From: Stefan Monnier
Subject: Re: [External] : Passing buffers to function in elisp
Date: Fri, 03 Mar 2023 10:19:09 -0500
User-agent: Gnus/5.13 (Gnus v5.13)

> Also, if I interpreted profiler's hieroglyphs correctly, it told me that
> this setq
>
>   (setq stream (vconcat stream (plist-get page :stream)))

This is a typical a source of unnecessary O(N²) complexity: the above
line takes O(N) time, so if you do it O(N) times, you got your
N² blowup.  You're usually better off doing

    (push (plist-get page :stream) stream-chunks)

and then at the end get the `stream` with

    (mapconcat #'identity (nreverse stream-chunks) nil)
or
    (apply #'vconcat (nreverse stream-chunks))
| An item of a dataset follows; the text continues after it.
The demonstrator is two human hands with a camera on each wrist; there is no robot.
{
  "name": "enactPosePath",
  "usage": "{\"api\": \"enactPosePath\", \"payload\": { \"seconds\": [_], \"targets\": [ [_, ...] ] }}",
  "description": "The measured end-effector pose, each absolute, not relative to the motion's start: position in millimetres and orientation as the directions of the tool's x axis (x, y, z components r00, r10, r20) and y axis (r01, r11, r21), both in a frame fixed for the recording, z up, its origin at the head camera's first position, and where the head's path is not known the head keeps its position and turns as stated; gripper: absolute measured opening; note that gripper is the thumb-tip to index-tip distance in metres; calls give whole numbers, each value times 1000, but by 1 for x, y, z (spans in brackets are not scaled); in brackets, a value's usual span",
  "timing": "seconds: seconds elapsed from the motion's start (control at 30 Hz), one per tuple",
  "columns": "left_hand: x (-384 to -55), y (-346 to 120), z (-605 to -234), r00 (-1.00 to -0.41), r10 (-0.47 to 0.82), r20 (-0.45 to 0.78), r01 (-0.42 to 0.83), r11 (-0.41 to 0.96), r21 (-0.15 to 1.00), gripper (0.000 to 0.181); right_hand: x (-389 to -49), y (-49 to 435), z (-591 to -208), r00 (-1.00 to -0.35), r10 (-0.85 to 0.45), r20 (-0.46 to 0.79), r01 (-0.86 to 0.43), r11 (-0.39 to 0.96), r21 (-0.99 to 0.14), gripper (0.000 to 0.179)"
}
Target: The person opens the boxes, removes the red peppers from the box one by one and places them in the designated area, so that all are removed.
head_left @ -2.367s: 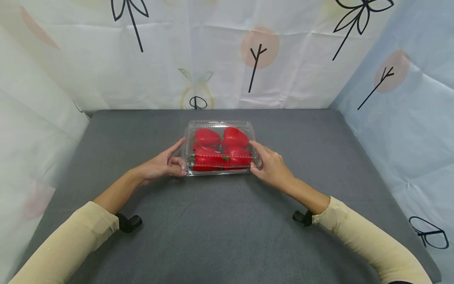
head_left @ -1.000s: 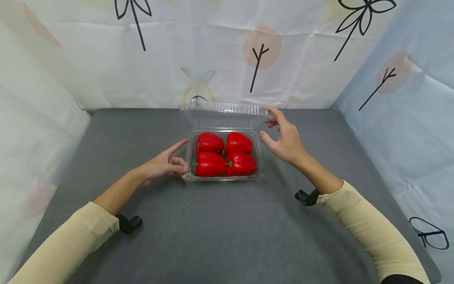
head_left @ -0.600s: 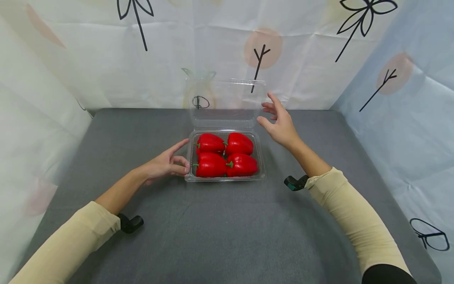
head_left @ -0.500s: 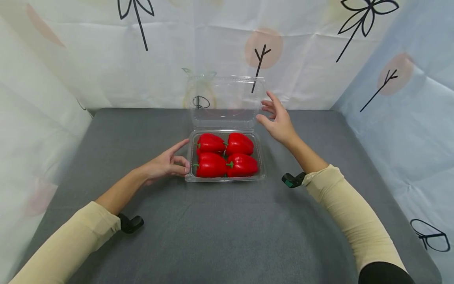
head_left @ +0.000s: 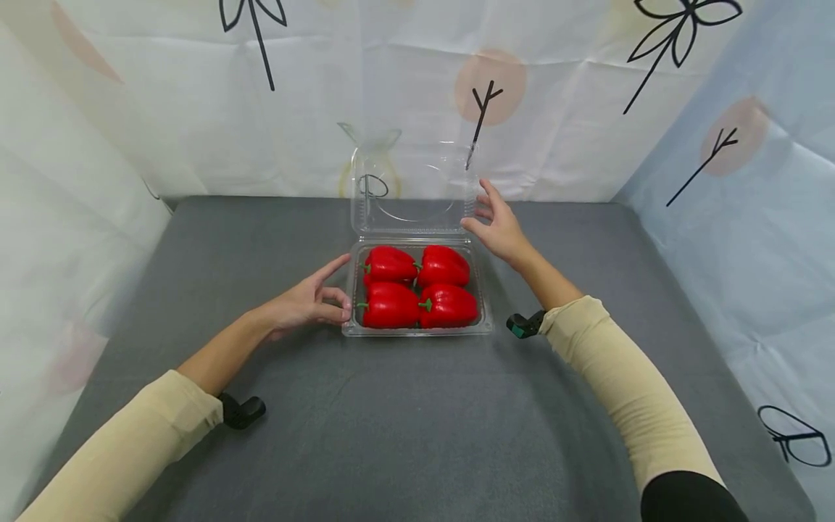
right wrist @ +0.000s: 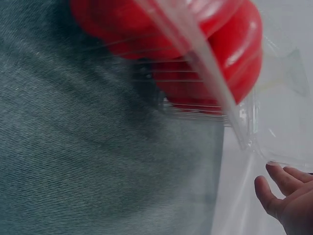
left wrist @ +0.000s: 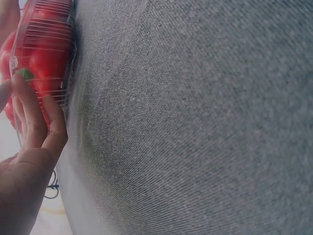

Of course that depends on what else happens with `stream` (I haven't
really looked at your code, sorry).

> I think I can replace vectors with strings, which should, according to
> the elisp manual, "occupy one-fourth the space of a vector of the same
> elements."

More likely one-eighth nowadays (64 bit machines).

> Similarly bindat consumes a lot of memory.

Hmm... IIRC it should not use up very much "auxiliary" memory.
IOW its memory usage should be determined by the amount of data it returns.
So, when producing the bytestring it should be quite efficient memorywise.
When reading the bytestring it may be wastefully allocating memory for
all the alists (and also it may be wasteful if you only need some info
because you still need to parse everything and allocate data to
represent its parsed form).

> But bindat internals are beyond me.

I can be of help here :-)

>> That's definitely something to consider.  Another is whether the ELisp
>> code was byte-compiled (if not, then all bets are off, the interpreter
>> itself generates a fair bit of garbage, especially if you use a lot of
>> macros).
> No, it was not byte-compiled.

Then stop right there and fix this problem.  There's absolutely no point
worrying about performance (including memory use) if the code is
not compiled because compilation can change the behavior drastically.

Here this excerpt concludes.